# New Dovetail Spline Jig



## CharleyL (Feb 28, 2009)

The new Infinity Tools Catalog just arrived, and on the front cover is a new Dovetail Spline Jig with more details of it on the back side of the front cover. To me, it looks a lot like the Kehoe jig that suddenly became unobtanium a couple of years ago. It seems like maybe a redesigned and improved version, but at $299.90, I think I'll be waiting for a review. I tend to like real dovetails better anyway. Here is a link to it on their website, in case your catalog didn't show up in your mailbox yet. 

Complete Tapered Dovetail Spline Systems - Recently Arrived Woodworking Tools!

Any comments? Who is going to get one first?

Charley


----------



## Herb Stoops (Aug 28, 2012)

I was at Rockler last night for our monthly Woodworkers meeting and Rockler has one too. I didn't look at the price,because rockler stuff is expensive, but next time I go I will look. It seemed a little sturdier than the Infinity. Just my first look opinion.
Too pricey for me @ Infinity.
Herb


----------



## Ray Newman (Mar 9, 2009)

Comparing the Infinity to the Rockler dovetail spline jig just might be 'sorta' comparing apples to oranges. 

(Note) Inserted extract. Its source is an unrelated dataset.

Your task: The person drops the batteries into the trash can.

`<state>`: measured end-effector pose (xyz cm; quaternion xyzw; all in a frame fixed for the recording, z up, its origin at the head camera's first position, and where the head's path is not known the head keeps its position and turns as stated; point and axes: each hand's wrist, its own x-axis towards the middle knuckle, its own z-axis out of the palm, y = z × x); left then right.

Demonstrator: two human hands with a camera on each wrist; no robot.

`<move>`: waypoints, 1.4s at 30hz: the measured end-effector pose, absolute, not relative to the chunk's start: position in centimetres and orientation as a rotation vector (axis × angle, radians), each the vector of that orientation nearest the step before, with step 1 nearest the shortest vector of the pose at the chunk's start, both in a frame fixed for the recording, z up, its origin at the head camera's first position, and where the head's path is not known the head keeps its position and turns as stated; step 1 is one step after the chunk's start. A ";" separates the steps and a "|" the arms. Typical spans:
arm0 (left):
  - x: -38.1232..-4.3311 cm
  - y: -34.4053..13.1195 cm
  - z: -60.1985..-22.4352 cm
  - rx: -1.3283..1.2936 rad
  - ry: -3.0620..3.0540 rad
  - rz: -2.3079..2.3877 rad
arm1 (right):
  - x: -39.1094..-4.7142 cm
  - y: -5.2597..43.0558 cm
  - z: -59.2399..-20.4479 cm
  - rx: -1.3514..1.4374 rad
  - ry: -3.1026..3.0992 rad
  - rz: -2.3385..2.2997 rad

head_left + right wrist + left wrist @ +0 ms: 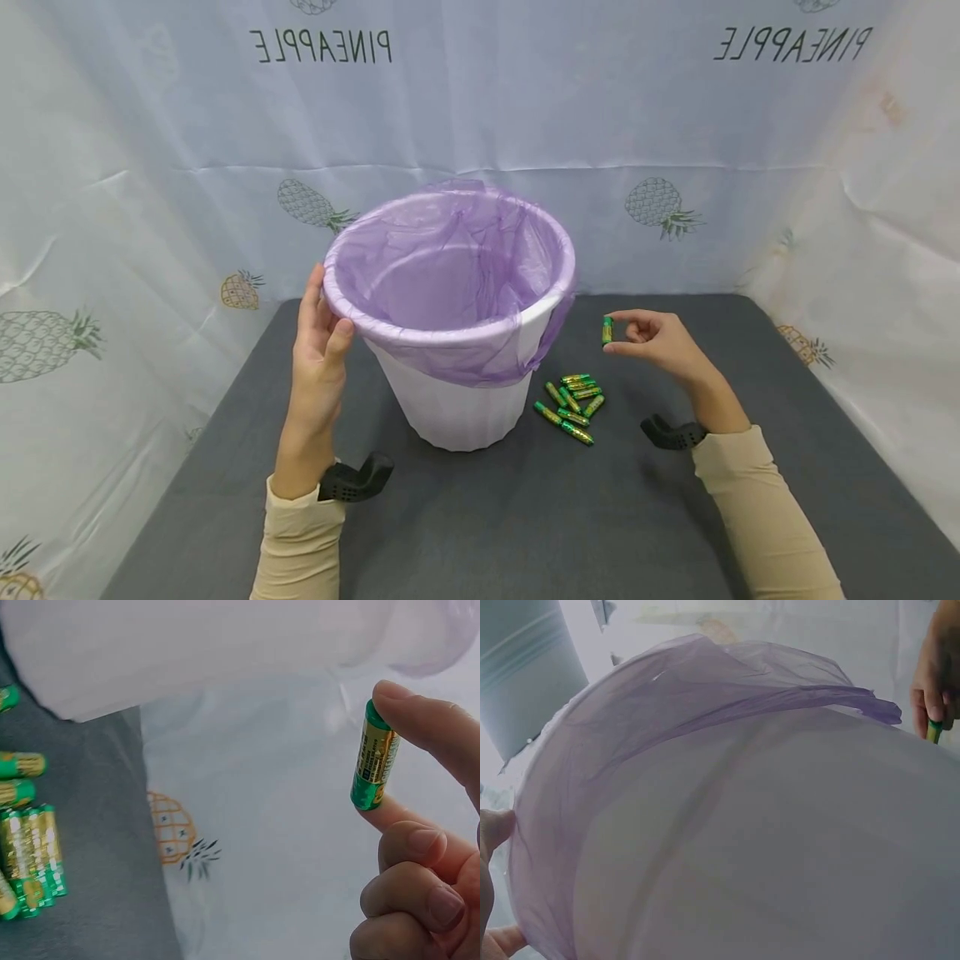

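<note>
A: Head view. Logged what at left?

B: Noted left hand (318, 358), with thumb and fingers spread along the left of a white bin (461, 417), holding it by the rim. Inside and folded over that rim: purple liner (427, 287), hanging loose on the right.

A: And at right?

B: Noted right hand (660, 342), pinching one green-and-gold battery (607, 331) by its ends, between thumb and forefinger. Nearly upright, above the bench (487, 517), right of the bin and apart from it.

A: Lower down?

B: Cluster of loose batteries (570, 401), lying on the bench near the bin's base. At the back, pale pineapple-print cloth (525, 108), lettered in mirror writing.

A: Left wrist view?

B: Filled mostly by bin wall and liner. At left edge, fingertips (508, 941) touching the lined rim. At upper right, partly cropped, right hand with the battery.

A: Right wrist view?

B: Same pinch, close up; battery slightly tilted here, remaining fingers curled in. At left, loose batteries; at top, part of the bin.
</note>
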<state>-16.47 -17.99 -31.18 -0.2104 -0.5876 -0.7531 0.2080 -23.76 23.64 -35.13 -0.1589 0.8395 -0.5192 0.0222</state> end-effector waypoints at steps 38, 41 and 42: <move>-16.7 -19.1 -31.5 -0.652 -1.711 -1.687 | -23.8 20.2 -23.6 -0.761 2.383 -1.870; -16.7 -18.9 -31.6 -0.648 -1.690 -1.702 | -24.1 19.6 -23.4 -0.736 2.427 -1.829; -16.8 -18.8 -31.7 -0.652 -1.681 -1.709 | -24.2 19.4 -23.4 -0.733 2.440 -1.813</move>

The advertised price (on sale??) US$299.00 Infinity jig set includes the 12" and 18" anodized aluminum jigs, 6 dovetail bits, 2 brass guides, and the spline cutting sled. 

The 12" and 18" jigs, each include the spline cutting sled, router bit and collar, can be purchased separately. The 12" jig is on sale(??) for US$169.00; the 18" US$189.00. Replacement parts are available. 

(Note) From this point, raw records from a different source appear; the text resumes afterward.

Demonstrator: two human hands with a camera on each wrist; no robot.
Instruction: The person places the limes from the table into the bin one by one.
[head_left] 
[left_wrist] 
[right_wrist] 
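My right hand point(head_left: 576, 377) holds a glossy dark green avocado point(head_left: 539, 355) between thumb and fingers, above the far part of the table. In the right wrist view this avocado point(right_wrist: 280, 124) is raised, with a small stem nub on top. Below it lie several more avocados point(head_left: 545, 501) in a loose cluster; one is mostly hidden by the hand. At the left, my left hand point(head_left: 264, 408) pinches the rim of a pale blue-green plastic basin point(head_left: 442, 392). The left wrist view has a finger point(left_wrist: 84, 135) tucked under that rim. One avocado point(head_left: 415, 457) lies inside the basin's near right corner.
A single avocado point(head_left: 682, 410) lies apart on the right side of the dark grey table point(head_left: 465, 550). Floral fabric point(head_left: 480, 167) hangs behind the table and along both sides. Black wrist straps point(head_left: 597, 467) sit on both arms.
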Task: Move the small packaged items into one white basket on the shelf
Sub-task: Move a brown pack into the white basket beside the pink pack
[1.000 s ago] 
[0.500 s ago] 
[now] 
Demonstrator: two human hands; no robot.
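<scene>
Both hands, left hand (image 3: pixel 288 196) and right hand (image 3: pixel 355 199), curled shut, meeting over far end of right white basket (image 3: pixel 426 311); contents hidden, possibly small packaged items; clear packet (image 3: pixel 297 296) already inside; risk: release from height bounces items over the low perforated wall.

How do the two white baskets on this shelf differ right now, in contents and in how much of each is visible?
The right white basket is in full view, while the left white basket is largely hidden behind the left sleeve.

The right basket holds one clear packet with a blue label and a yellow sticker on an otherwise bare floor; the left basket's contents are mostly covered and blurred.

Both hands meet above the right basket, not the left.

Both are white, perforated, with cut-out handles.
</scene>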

Below link also has a video. 

Complete Tapered Dovetail Spline Systems - Recently Arrived Woodworking Tools!

I 'wuz' at a Rockler store a few days ago and the spline jigs there are plastic and nothing else is included. A few months ago, the large jig was on sale at US$25.00 or $30.00.

Rockler Router Table Spline Jig | Rockler Woodworking and Hardware
Rockler Large Box Spline Jig | Rockler Woodworking & Hardware


----------



## CharleyL (Feb 28, 2009)

Does anyone have an original Kehoe jig? I'm wondering what the differences are when comparing it to the Rockler and the Infinity jigs? From what I can remember of the Kehoe jig, the spline cutting jig seems to be a much better design in the Infinity version. over what I can remember of the Kehoe jig. I like the idea of the Infinity metal dovetail guides better too, but $300 to make false dovetails? I think I'll keep making the real ones with my Leigh D4R Pro.

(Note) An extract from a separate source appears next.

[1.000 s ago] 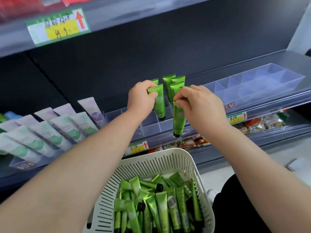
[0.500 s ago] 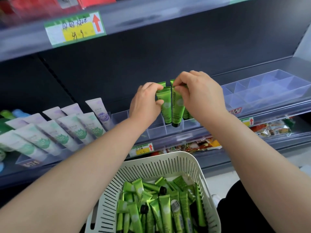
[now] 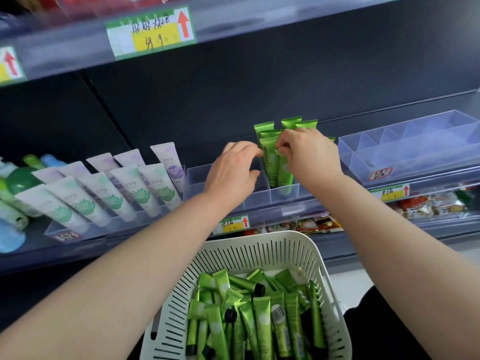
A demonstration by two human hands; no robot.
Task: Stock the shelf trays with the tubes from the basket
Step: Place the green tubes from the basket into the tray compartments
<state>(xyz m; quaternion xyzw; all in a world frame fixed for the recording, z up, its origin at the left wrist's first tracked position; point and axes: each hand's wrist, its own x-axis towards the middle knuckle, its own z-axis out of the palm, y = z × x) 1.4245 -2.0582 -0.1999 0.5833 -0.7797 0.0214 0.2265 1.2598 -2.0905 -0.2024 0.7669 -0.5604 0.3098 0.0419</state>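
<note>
Upright in the tray (image 3: pixel 259 197), the tube (image 3: pixel 284 175) is pinched below the right hand (image 3: pixel 309 154).

A dark matt back panel (image 3: pixel 259 81) is recorded behind the shelving, with a slotted vertical upright (image 3: pixel 104 100) set into it at the left. An upper shelf (image 3: pixel 259 19) with a clear front rail is fitted above. A green-bordered price label (image 3: pixel 150 28), with a yellow field, handwritten characters and a red upward arrow, is fixed to that rail, and a second label (image 3: pixel 9 64) is cut off at the left edge. Two smaller labels (image 3: pixel 231 224) of the same type are noted on the middle shelf rail (image 3: pixel 298 209). Packaged goods (image 3: pixel 311 226) in red and orange wrappers are stored on the shelf beneath. A pale floor (image 3: pixel 348 279) is seen at the lower right. Even, diffuse lighting is observed, with soft reflections on the rails.
</note>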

I'll be waiting for the user reviews on this one.

Charley


----------



## DesertRatTom (Jul 3, 2012)

Some time ago I made my own spline jig. Here is a picture. Movable, adjustable, very carefully squared. Use a stacked blade and you get any size spline you want. Or make it fit your router table and you can make butterfly splines. Cost about $20, not including the 1/4 inch thick Rockler draftsman's triangle. Took about 4 hours to make, being extremely careful to keep 45 and 90 degree angles exactly right.


----------



## Cherryville Chuck (Sep 28, 2010)

There are no Rockler or Infinity stores here but it looks to me that it is just a matter of passing a dovetail bit through or past the work at an angle, something you could make your own jig to do.


----------



## Ray Newman (Mar 9, 2009)

Desert Rat Tom: that jig will work, and work well! Built something similar a few years ago. 

Video showing how-to construct a smaller version for the table saw -





 -


----------



## mgmine (Jan 16, 2012)

The problem with all of these jigs is they assume that the corner is 90 degrees. I'm working on a table now that has 45 degree sides. I've built two jigs and so far neither of them work. You would thing that if you cut two 22.5 sides and glued them together you would get what you want. Nope. I finally got what seems to work but now the bit isn't long enough to reach the table.


----------



## CharleyL (Feb 28, 2009)

With the Kehoe jig and the one from Infinity, what sets them apart from many of these jigs is that both the slot and spline are slightly tapered, so the fit is always very tight. After assembly with glue you trim off the excess splines and there are no gaps in the joint. Doing this by building a shop built jig is difficult. I think the taper angle needed is 1.8 degrees (something I remember of the Kehoe jig design - not positive I even remember the exact angle correctly). I didn't include the Rockler jig in this post because I haven't seen it yet.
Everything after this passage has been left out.